This is very unusual, but I will say hydrogen-bonding. Acetone weakly hydrogen-bonds with chloroform. (When I say weakly, I mean weaker than you would see in typical examples like ${\text{NH}}_{3}$, $\text{HF}$, or $\text{H"_2"O}$ with themselves.)

As a review, hydrogen-bonding is when we have either of the following:

• the hydrogen on an electronegative atom has electron density that is getting pulled on by an electronegative atom nearby.
• a particularly electropositive hydrogen atom has electron density that is getting pulled on by an electronegative atom nearby.

For acetone and chloroform, we have the second option.

Due to the THREE chlorine atoms on chloroform, the carbon becomes ${\delta}^{+}$, so it pulls electron density away from the $\text{H}$ to balance out the electron distribution, thereby making the $\text{H}$ ${\delta}^{+}$ instead.

This allows the ${\delta}^{-}$ oxygen on acetone to interact.

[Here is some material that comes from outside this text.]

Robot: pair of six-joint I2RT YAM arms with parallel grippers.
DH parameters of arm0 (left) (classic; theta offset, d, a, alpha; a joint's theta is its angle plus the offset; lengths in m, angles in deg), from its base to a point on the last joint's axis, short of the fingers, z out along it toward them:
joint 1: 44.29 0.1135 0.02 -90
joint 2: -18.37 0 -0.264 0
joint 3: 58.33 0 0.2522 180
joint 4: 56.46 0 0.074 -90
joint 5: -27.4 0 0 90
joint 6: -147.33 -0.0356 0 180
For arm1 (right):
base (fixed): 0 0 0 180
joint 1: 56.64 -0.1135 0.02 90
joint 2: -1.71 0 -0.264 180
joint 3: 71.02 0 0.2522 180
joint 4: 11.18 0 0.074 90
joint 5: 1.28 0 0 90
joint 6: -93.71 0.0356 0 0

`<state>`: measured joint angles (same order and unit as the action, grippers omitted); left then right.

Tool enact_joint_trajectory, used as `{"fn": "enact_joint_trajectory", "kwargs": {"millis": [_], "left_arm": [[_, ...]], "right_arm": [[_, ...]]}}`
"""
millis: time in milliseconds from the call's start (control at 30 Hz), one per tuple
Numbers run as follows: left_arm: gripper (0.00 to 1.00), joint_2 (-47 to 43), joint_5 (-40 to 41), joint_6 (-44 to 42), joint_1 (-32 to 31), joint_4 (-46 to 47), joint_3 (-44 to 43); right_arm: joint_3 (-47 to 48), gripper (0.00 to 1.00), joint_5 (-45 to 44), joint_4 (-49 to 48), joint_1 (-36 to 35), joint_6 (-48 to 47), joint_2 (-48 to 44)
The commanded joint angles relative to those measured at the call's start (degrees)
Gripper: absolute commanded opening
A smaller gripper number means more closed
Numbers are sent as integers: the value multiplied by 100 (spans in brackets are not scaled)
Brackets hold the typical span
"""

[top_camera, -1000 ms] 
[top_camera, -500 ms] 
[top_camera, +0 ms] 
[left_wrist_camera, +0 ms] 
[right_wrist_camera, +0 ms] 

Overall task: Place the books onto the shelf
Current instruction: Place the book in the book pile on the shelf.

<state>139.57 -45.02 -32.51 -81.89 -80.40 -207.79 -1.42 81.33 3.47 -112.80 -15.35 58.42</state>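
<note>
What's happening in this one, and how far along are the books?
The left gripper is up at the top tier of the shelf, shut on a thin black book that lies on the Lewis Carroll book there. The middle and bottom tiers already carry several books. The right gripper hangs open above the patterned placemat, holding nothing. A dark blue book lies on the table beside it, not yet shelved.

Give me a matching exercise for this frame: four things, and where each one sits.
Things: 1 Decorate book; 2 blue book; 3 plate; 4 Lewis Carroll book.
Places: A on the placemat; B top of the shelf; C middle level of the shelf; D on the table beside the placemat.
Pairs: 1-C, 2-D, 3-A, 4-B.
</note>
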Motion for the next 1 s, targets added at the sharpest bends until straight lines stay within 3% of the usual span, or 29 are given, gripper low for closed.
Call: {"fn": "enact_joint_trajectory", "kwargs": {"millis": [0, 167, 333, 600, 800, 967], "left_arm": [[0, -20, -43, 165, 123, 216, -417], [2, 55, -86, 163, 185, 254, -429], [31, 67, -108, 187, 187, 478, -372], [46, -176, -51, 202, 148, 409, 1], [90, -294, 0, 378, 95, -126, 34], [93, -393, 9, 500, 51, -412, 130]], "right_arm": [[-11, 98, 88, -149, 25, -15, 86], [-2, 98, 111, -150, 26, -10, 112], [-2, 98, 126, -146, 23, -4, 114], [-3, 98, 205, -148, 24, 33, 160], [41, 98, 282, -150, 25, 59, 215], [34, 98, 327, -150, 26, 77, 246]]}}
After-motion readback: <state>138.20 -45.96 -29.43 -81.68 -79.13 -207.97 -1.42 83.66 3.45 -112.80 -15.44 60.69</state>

Yes, this IS hydrogen-bonding; it just isn't as strong as what you are used to seeing in compounds like ${\text{NH}}_{3}$, $\text{HF}$, or $\text{H"_2"O}$.

The result of this is that we go from acetone-acetone dipole-dipole interactions and chloroform-chloroform dipole-dipole interactions to hydrogen-bonding between each other.

It turns out that this hydrogen-bonding happens to be stronger the original dipole-dipole forces, so this shows NEGATIVE DEVIATION from Raoult's law.

That is, it has a total vapor pressure lower than predicted. This means the volume of the mixture is smaller than the volume we expect if volumes were perfectly additive.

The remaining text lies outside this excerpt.